In order to promote a hot standby to master, a quorum of pgpools (i.e. at least two of the three) must decide so; and they will implement the decision only after a delay of, say, 10 seconds after they decide. In addition, the active pgpool may not continue to use the existing master db for more than 10 seconds without getting confirmation from at least another pgpool (this is to guard against the case that the two standby pgpools lose their connection to the active pgpool and to the master at the same time, promote a hot standby to master, but the active pgpool continues to use the old master).

Actually the third pgpool need not participate in the failover IP, and just be there in order to help the quorum. In addition, I don't know if pgpool has enough features to do this. Maybe you need another daemon. A more general architecture is this:

              +--- active pgpool      -+          +- master db
              |                        |          | 
 failover ip -+                       -+----------+- hot standby 1
              |                        |          | 
              +--- pgpool standing by -+      +---+- hot standby 2
                                              |   | 
                                              |   +- hot standby 3
                monitoring daemon 1 ---+      |
                                       |      |
                monitoring daemon 2 ---+------+
                                       |
                monitoring daemon 3 ---+

In this case the load balancing done by pgpool is separated from the monitoring and promotion of standby to a master.
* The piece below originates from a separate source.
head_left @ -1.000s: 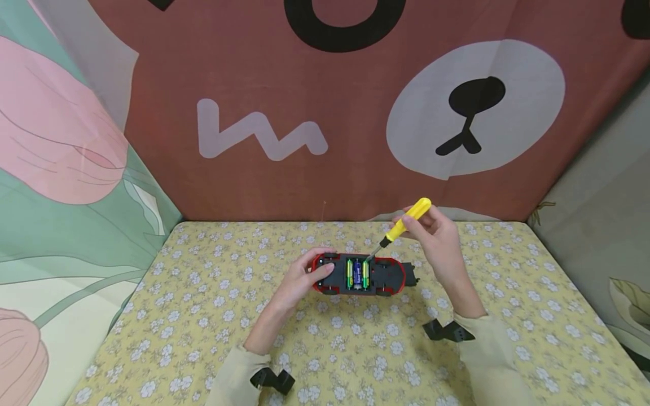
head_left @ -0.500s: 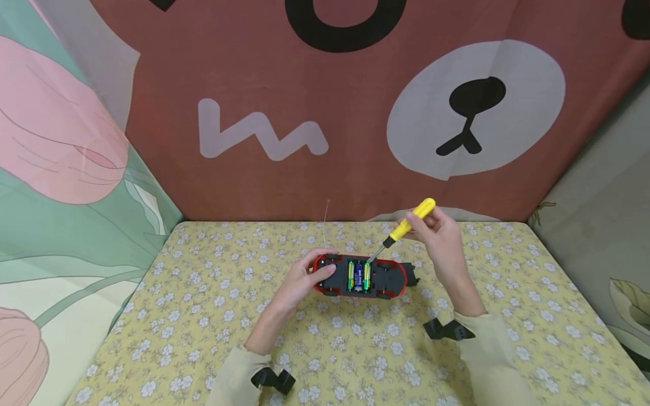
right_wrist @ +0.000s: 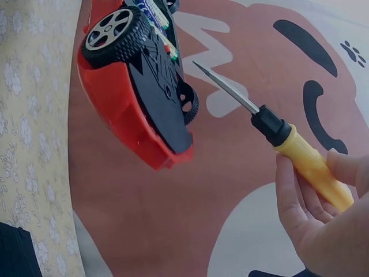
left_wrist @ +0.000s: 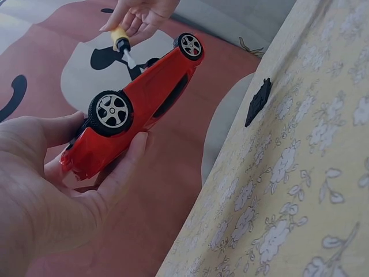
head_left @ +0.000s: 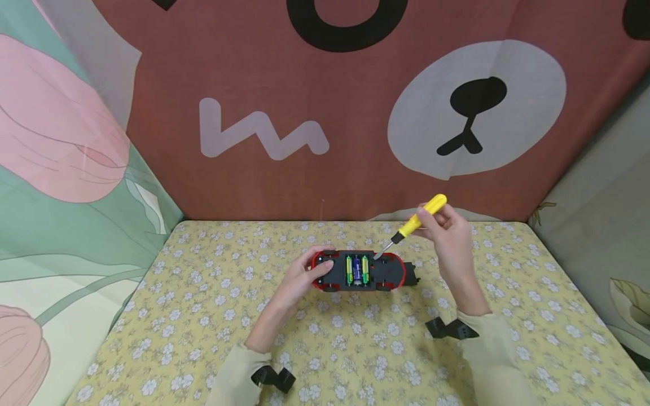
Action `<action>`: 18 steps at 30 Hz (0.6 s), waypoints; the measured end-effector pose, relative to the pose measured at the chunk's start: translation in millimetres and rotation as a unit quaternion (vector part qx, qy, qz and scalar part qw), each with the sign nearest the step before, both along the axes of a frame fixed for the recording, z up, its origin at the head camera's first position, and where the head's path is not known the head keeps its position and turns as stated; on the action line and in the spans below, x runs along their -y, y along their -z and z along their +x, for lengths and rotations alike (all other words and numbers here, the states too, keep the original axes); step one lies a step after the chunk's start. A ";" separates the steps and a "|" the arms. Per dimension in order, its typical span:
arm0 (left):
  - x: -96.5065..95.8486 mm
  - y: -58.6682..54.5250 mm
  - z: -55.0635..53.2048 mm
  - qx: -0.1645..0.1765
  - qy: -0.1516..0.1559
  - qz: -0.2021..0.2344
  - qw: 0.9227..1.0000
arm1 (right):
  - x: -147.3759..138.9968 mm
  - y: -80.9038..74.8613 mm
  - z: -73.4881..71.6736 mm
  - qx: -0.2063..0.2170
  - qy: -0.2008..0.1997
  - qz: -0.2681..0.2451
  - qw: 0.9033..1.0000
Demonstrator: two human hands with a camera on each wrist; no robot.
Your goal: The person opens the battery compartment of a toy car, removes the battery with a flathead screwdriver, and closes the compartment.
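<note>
My left hand (head_left: pixel 297 279) grips one end of a red toy car (left_wrist: pixel 151 86), thumb on its black underside. The car is upside down above the table, and its open battery compartment faces up. Three batteries (head_left: pixel 357 270), two green and a blue one in the middle, lie side by side in it. Between thumb and fingers, my right hand (head_left: pixel 451 239) holds a screwdriver (right_wrist: pixel 305 161) with a yellow handle. Its tip is apart from the car in the right wrist view, off to the side of the batteries.
A flat black plastic piece (left_wrist: pixel 258 103) lies on the table, partly behind the car in the head view. The table (head_left: pixel 203 338) has a yellow flowered cloth. A brown printed curtain (head_left: pixel 254 186) hangs behind, with patterned panels at both sides.
The screwdriver has moved up and to the right, its tip drawing away from the right green battery. The car shifts slightly, still in my left hand.
</note>
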State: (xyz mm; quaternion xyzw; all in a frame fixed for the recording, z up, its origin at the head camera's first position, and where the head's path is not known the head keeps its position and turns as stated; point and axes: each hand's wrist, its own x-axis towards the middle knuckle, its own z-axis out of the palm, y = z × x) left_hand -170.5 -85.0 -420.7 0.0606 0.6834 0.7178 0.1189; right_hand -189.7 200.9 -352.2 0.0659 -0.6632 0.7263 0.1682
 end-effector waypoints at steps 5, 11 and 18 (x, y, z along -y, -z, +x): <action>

Note that you can put pgpools, database servers, and monitoring daemons on the same machine, but the two pgpools must be on two different machines and the three monitoring daemons must be on three different machines. Note that I don't know whether a ready-made monitoring daemon with all necessary features exist.

The details can be changed, but I think that if you do automatic standby promotion to master without using a quorum, you are asking for trouble.


Is this even the correct architecture for this setup? Surely this is a common scenario, I can't get my head around how this kind of this could be fixed.

Disclaimer: I've not used pgpool, though I'm aware of what it does.

In clustering software you generally don't want any automated operations which could violate concurrency rules (e.g. something should only be online in one place) to take place when the cluster has knowledge of the status of less than half of the nodes. This prevents a split-brain condition, such as you've experienced. In a two-node cluster this would mean that in the event of loss of network interconnectivity between the two nodes, no automated failover should occur. A human being should make the decision to failover, having verified that it's the right action to take, depending upon the "other" node being offline, or accepting that there may be a loss of unreplicated transactions. I don't know whether this is something you can configure in pgpool.